Они простились с Фроной и Сент-Винсентом и пошли по направлению к бару, пререкаясь под звездным небом.
Грегори Сент-Винсент громко вздохнул. — Наконец-то.
— Что наконец-то? — равнодушно спросила Фрона. — Наконец-то мне представляется случай сказать вам, как вы прекрасно играли. Вы поразительно провели заключительную сцену, так хорошо, что мне казалось, будто вы действительно навсегда уходите из моей жизни. — Какое несчастье! — Это было ужасно. — Неужели?
— Да. Я все это применил к себе. Вы были не Норой, а Фроной, а я не Торвальдом, а Грегори. Когда вы вошли в пальто и шляпе, с дорожным чемоданом в руке, мне показалось, что я не в силах буду остаться и довести свою роль до конца. А когда дверь за вами захлопнулась и вы ушли, меня спас только занавес. Благодаря ему я пришел в себя, а то я чуть было не кинулся вслед за вами на глазах у всей публики.
— Странно, что заученная роль может так подействовать на человека, — заметила Фрона.
— Или, скорее, скорее человек на роль, — заметил Сент-Винсент.
Фрона ничего не ответила, и они молча пошли дальше. Она все еще находилась под обаянием вечера, и приподнятое настроение, овладевшее ею на сцене, не покидало ее. Кроме того, она угадывала скрытый смысл слов Сент-Винсента, и ею овладела та робость, которая сковывает женщину перед решительным объяснением с мужчиной.

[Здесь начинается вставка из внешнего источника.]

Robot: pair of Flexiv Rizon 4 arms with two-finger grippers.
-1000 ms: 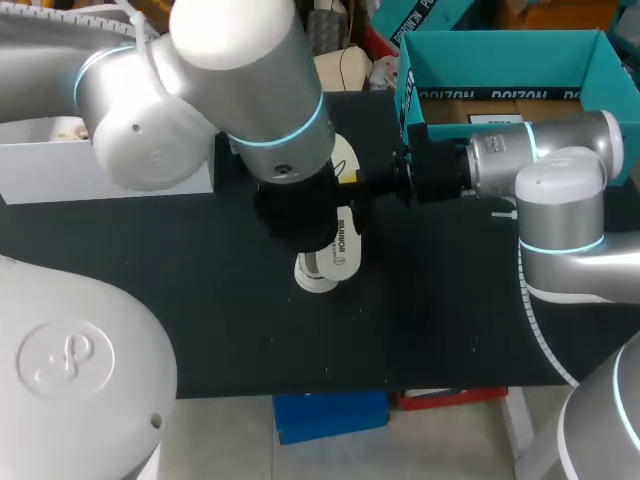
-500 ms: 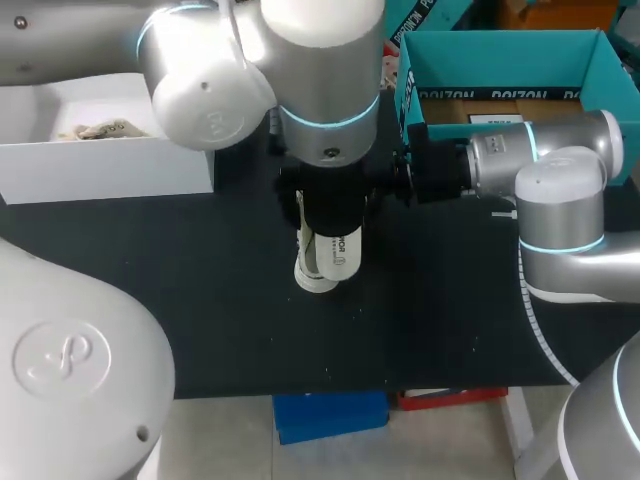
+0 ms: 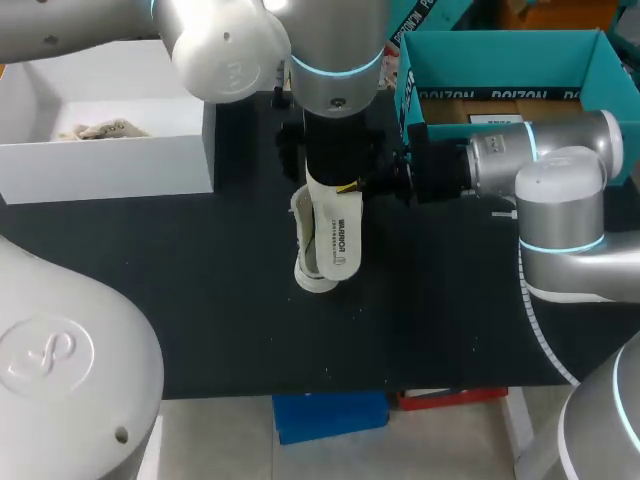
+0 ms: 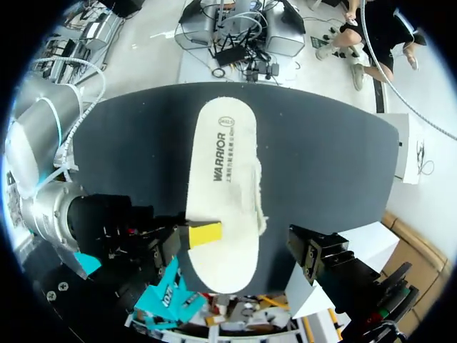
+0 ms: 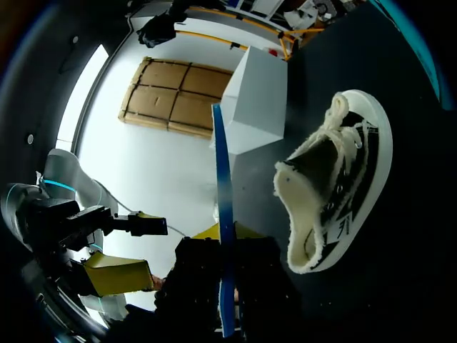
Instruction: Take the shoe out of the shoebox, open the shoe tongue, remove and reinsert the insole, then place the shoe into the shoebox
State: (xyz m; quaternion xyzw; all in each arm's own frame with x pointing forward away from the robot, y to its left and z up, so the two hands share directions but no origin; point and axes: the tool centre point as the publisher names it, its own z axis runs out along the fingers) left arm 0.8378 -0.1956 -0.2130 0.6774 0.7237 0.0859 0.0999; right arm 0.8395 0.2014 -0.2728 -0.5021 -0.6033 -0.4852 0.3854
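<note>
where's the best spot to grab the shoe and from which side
Probably the fleecy collar rim of the shoe: it lies on its side with the opening facing the right arm, so one finger could slip inside, one outside, coming from that side.

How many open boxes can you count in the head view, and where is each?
2. A white box stands at the far left of the table; a teal box sits at its far right. No other shows, though part of the table is hidden.
</note>
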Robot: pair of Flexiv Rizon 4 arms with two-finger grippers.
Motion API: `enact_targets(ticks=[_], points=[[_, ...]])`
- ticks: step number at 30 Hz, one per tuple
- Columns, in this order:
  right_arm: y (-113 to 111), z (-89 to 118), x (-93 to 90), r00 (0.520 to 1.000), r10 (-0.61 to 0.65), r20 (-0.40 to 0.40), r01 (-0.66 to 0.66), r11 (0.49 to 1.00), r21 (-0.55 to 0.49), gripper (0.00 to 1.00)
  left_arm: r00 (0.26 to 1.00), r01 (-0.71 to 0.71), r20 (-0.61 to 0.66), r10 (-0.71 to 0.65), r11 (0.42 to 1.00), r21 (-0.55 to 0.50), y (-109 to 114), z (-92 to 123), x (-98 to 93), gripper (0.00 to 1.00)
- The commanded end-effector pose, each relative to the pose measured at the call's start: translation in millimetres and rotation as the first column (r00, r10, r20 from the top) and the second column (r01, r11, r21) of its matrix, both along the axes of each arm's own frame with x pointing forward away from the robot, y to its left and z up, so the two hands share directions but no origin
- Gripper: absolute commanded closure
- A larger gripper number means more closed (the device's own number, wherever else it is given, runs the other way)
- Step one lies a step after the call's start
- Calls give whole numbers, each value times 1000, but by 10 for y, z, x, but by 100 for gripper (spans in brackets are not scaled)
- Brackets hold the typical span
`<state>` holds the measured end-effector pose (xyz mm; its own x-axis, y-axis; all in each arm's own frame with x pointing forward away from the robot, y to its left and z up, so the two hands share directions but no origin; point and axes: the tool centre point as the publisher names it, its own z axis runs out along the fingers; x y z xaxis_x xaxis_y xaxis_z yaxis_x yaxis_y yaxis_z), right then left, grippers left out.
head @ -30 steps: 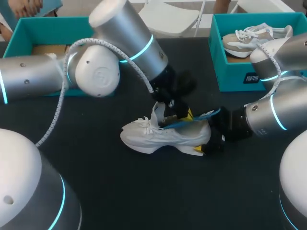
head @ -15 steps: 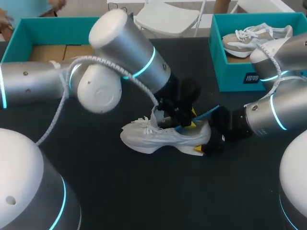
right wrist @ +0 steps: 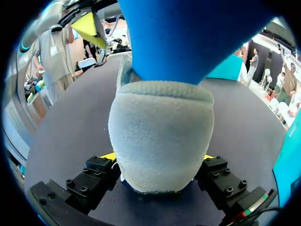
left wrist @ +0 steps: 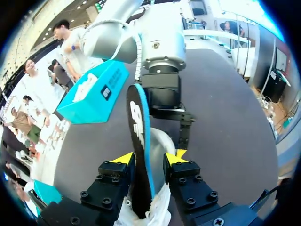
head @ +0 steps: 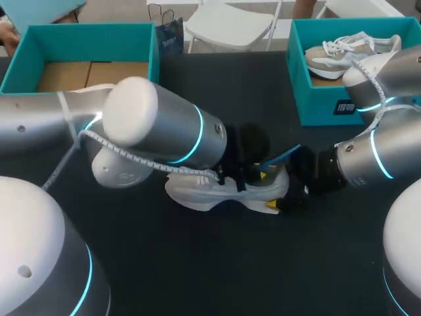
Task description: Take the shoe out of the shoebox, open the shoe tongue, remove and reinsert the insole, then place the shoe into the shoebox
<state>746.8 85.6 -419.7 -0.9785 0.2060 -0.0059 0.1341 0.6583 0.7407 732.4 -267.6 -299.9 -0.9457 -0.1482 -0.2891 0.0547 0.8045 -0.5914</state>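
— Naming the materials first: what do you have on the counter (head: 197,270)?

— You have a white shoe (head: 197,191) with a smooth upper, white laces and a thick, sculpted sole. In the right wrist view its heel (right wrist: 160,136) is a rounded, pale cap with a fuzzy nap. The insole (left wrist: 138,141) is a thin, flat, elongated sheet, blue on one face and black on the other.

— Which way does the shoe lie?

— It stands sole-down near the middle of the counter. Its long axis runs across the head view, with the toe toward your left side and the heel toward your right arm. The insole stands on edge, its near end down in the shoe's opening and its far end rising past the heel.

— And your pincers?

— Your left pincer (left wrist: 149,157) is closed narrowly on the insole, one yellow-tipped finger against each face. Your right pincer (right wrist: 159,157) is spread wide and clamps the heel from both sides, low by the counter.

— What surrounds them?

— The counter is dark and matte. A teal shoebox (head: 85,31) with a brown cardboard floor sits at the far left corner. A second teal box (head: 329,108) at the far right holds a tan and white shoe (head: 342,52).
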Motion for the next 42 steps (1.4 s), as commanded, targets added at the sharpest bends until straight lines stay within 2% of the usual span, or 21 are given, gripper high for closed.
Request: enact_targets(ticks=[1, 8, 17, 18, 19, 21, 26, 29, 35, 42], points=[[-12, -141, 28, 558, 661, -501, -579, 743, 336, 100, 1000, -11, 4, 11, 1000, 2, -37, -28, 68, 59], [-12, -141, 28, 558, 661, -501, -579, 743, 336, 100, 1000, -20, 2, 20, 1000, -9, -70, -105, 146, 58], [-12, -141, 28, 558, 661, -501, -579, 743, 336, 100, 999, -37, -9, 37, 999, -13, -130, -220, 175, 68], [-12, -141, 28, 558, 661, -501, -579, 743, 336, 100, 999, -51, -13, 51, 998, -21, -138, -225, 172, 90], [-12, -141, 28, 558, 661, -501, -579, 743, 336, 100, 999, -49, -16, 48, 999, -23, -151, -226, 171, 94], [-12, -141, 28, 558, 661, -501, -579, 743, 336, 100, 999, -50, -17, 50, 998, -27, -177, -235, 168, 100], [-12, -141, 28, 558, 661, -501, -579, 743, 336, 100, 998, -51, -41, 50, 998, -34, -208, -260, 176, 100], [-12, -141, 28, 558, 661, -501, -579, 743, 336, 100, 998, -45, -52, 43, 997, -55, -173, -191, 159, 100], [-12, -141, 28, 558, 661, -501, -579, 743, 336, 100, 993, -34, -119, 17, 990, -136, -1, 200, 141, 100], [-12, -141, 28, 558, 661, -501, -579, 743, 336, 100, 963, 76, -238, -126, 975, -208, -3, 649, 98, 100]])
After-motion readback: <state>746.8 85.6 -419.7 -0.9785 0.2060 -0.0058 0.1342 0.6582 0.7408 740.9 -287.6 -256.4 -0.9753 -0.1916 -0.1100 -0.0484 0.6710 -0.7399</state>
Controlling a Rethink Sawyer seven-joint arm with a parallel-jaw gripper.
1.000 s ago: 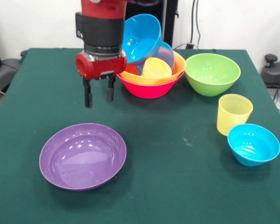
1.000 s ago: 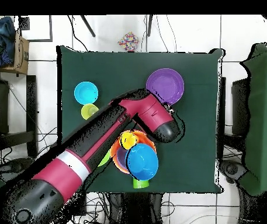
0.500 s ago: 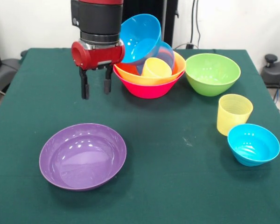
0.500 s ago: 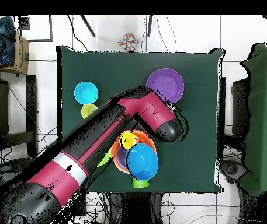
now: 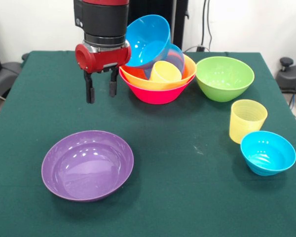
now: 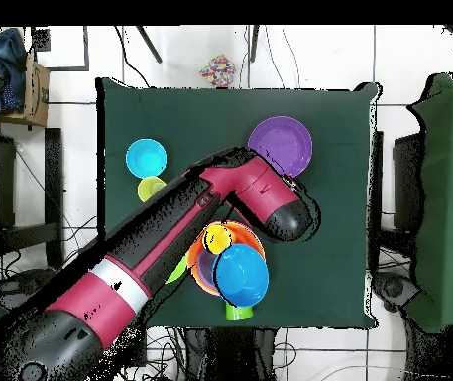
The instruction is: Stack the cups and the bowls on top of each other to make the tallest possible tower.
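Green table, hand open, empty, tower base possibly hidden.

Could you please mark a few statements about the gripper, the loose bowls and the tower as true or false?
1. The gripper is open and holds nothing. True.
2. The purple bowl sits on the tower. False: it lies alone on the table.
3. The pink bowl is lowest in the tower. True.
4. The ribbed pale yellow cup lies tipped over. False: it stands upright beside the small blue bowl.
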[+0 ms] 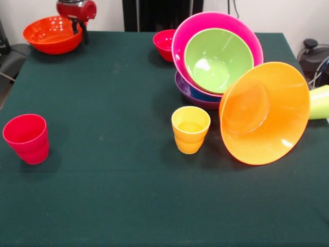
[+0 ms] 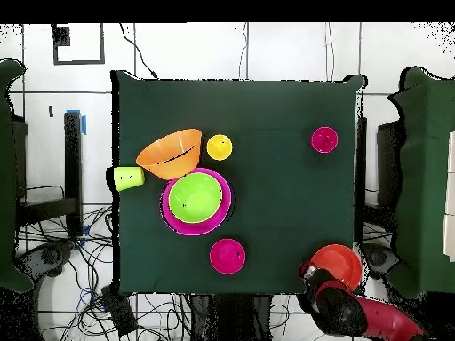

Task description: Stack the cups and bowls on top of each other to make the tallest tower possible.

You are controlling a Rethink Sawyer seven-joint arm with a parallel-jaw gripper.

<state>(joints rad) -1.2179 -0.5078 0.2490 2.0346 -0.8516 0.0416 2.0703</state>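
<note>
Bowls and cups are spread over a dark green cloth-covered table. Near the table's middle in the front view, a medium purple glossy plastic bowl sits lowest in the tower; a thin blue rim, apparently the small blue bowl, shows just above it. A large pink glossy plastic bowl rests in this pile, tilted with its opening toward the camera, and a medium lime green glossy plastic bowl is nested inside the pink one at the same tilt. A large light orange glossy plastic bowl stands nearly on its edge just beside the pile, its opening facing the camera and its rim overlapping the purple bowl's side; whether the two touch cannot be determined. A lime green plastic tumbler lies on its side behind the orange bowl at the table edge. A yellow plastic tumbler stands upright just in front of the pile, apart from it. A red plastic tumbler stands upright, well apart from everything, near the opposite table edge. A small red glossy plastic bowl sits upright behind the pile. A large red-orange glossy plastic bowl sits upright at a far corner. The red and black arm's gripper hangs at the rim of the red-orange bowl; whether it is spread or closed cannot be determined.
</note>
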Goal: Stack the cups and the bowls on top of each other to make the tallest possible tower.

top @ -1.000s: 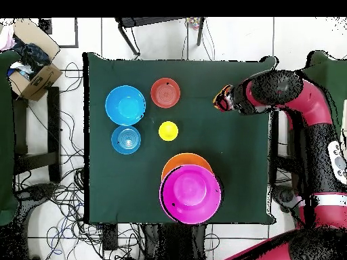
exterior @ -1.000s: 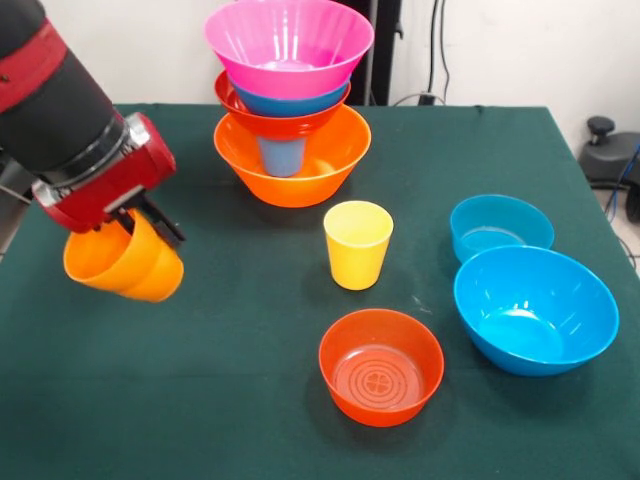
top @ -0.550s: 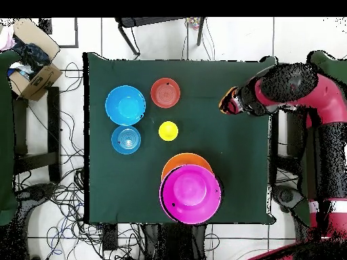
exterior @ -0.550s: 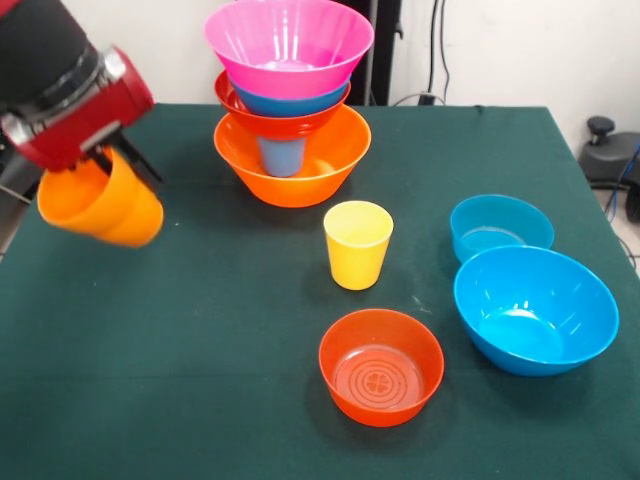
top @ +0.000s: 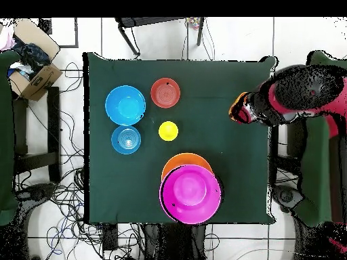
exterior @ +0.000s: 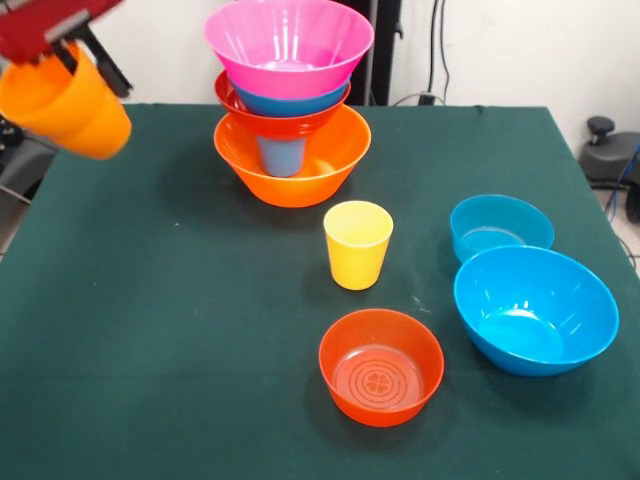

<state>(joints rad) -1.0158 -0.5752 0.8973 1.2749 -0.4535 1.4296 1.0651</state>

Стояла светлая, холодная ночь, не слишком холодная — не более сорока градусов мороза, — и вся окрестность была залита мягким, рассеянным светом, который шел не от звезд и не от луны, а, казалось, откуда-то с противоположной стороны земного шара. С юго-востока до северо-запада край неба был окаймлен бледно-зеленой полосой, — от нее-то и исходило это матовое сияние.
Внезапно, словно вспыхнул факел, небо перерезала белая полоса света. В одно мгновение ночь преобразилась в феерический день, а затем спустился еще более глубокий мрак. Но на юго-востоке было заметно какое-то бесшумное движение. Мерцающая зеленоватая дымка клубилась и бурлила, то поднимаясь, то опускаясь, и, словно нащупывая что-то, по небу метались огромные призрачные руки. Еще раз гигантский сноп света извилистой огненной линией перерезал небо и, как молния, скрылся за горизонтом. И опять наступила темная ночь. Но вот, становясь все шире и ярче, щедро разбрасывая вокруг себя потоки света, это сияние вспыхнуло вновь над головой и помчалось дальше на край неба, оставив позади себя светящийся мост, и теперь мост удержался!